Import ONNX Models into Oracle Database End-to-End Example

Learn to import a pretrained embedding model that is in ONNX format and generate vector embeddings.

Follow the steps below to import a pertained ONNX formatted embedding model into the Oracle Database.

Prepare Your Data Dump Directory

Prepare your data dump directory and provide the necessary access and privileges to dmuser.

  1. Choose from:
    1. If you already have a pretrained ONNX embedding model, store it in your working folder.

    2. If you do not have pretrained embedding model in ONNX format, perform the steps listed in Convert Pretrained Models to ONNX Format.

  2. Login to SQL*Plus as SYSDBA in your PDB.

    CONN sys/<password>@pdb as sysdba;
  3. Grant the DB_DEVELOPER_ROLE to dmuser.

    
    GRANT DB_DEVELOPER_ROLE TO dmuser identified by <password>;
  4. Grant CREATE MINING MODEL privilege to dmuser.

    GRANT create mining model TO dmuser;
  5. Set your working folder as the data dump directory (DM_DUMP) to load the ONNX embedding model.

    CREATE OR REPLACE DIRECTORY DM_DUMP as '<work directory path>';
  6. Grant READ permissions on the DM_DUMP directory to dmuser.

    GRANT READ ON DIRECTORY dm_dump TO dmuser;
  7. Grant WRITE permissions on the DM_DUMP directory to dmuser.

    GRANT WRITE ON DIRECTORY dm_dump TO dmuser;
  8. Drop the model if it already exits.

    exec DBMS_VECTOR.DROP_ONNX_MODEL(model_name => 'doc_model', force => true);

Import ONNX Model Into the Database

You created a data dump directory and now you load the ONNX model into the Database.
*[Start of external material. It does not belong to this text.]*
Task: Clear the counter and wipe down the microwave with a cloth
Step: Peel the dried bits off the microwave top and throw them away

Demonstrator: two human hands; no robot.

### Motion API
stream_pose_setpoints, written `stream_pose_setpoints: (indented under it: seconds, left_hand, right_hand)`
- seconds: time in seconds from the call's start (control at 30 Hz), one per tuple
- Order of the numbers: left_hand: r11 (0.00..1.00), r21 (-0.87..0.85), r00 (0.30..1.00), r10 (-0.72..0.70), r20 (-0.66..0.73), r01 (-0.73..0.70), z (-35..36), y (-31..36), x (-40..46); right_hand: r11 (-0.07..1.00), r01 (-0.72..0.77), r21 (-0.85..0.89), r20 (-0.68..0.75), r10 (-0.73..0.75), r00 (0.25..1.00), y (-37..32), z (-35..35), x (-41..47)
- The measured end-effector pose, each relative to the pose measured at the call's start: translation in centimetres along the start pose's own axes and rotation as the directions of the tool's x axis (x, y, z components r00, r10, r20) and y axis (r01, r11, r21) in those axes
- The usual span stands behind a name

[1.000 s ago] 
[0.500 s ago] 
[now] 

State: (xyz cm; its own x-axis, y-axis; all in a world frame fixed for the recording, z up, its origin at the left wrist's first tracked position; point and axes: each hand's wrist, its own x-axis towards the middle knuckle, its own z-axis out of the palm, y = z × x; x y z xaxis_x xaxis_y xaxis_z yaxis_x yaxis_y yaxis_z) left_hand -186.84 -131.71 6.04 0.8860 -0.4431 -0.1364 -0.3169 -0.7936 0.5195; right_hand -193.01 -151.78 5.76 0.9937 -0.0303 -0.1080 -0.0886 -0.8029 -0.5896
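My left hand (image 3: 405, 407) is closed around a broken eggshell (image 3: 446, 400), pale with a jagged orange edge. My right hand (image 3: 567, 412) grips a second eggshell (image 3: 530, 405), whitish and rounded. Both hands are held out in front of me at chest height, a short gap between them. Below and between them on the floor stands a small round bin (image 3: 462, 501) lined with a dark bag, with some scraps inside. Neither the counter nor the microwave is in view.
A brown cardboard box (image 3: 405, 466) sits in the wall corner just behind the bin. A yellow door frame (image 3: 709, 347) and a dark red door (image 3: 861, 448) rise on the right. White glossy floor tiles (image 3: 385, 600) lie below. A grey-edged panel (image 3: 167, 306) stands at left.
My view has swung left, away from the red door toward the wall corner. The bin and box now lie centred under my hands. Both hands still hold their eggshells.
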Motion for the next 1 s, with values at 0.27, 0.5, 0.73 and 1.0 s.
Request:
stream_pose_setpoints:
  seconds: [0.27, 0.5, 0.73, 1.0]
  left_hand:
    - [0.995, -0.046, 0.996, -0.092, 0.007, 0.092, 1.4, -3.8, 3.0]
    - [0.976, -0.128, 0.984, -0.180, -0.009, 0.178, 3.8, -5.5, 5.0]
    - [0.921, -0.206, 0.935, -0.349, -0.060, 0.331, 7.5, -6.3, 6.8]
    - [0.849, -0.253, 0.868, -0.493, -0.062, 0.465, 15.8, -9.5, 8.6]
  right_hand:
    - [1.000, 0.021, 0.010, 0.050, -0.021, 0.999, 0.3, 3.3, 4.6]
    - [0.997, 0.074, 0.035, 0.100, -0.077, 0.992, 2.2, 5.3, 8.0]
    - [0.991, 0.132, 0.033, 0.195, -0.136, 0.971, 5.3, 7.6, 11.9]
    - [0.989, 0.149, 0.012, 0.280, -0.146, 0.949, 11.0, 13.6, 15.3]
Use the DBMS_VECTOR.LOAD_ONNX_MODEL procedure to load the model. The DBMS_VECTOR.LOAD_ONNX_MODEL procedure facilitates the process of importing ONNX format model into the Oracle Database. In this example, the procedure loads an ONNX model file, named my_embedding_model.onnx from the DM_DUMP directory, into the Database as doc_model, specifying its use for embedding tasks.

  1. Connect as dmuser.

    CONN dmuser/<password>@<pdbname>;
  2. Load the ONNX model into the Database.

    If the ONNX model to be imported already includes an output tensor named embeddingOutput and an input string tensor named data, JSON metadata is unnecessary. Embedding models converted from OML4Py follow this convention and can be imported without the JSON metadata.

    EXECUTE DBMS_VECTOR.LOAD_ONNX_MODEL(
      'DM_DUMP',
     'my_embedding_model.onnx',
     'doc_model');

    Alternately, you can load the ONNX embedding model by specifying the JSON metadata.

    EXECUTE DBMS_VECTOR.LOAD_ONNX_MODEL(
    	'DM_DUMP', 
    	'my_embedding_model.onnx', 
    	'doc_model', 
    	JSON('{"function" : "embedding", "embeddingOutput" : "embedding", "input": {"input": ["DATA"]}}'));
The procedure LOAD_ONNX_MODEL declares these parameters:
  • DM_DUMP: specifies the directory name of the data dump.

    Note:

    Ensure that the DM_DUMP directory is defined.
  • my_embedding_model: is a VARCHAR2 type parameter that specifies the name of the ONNX model.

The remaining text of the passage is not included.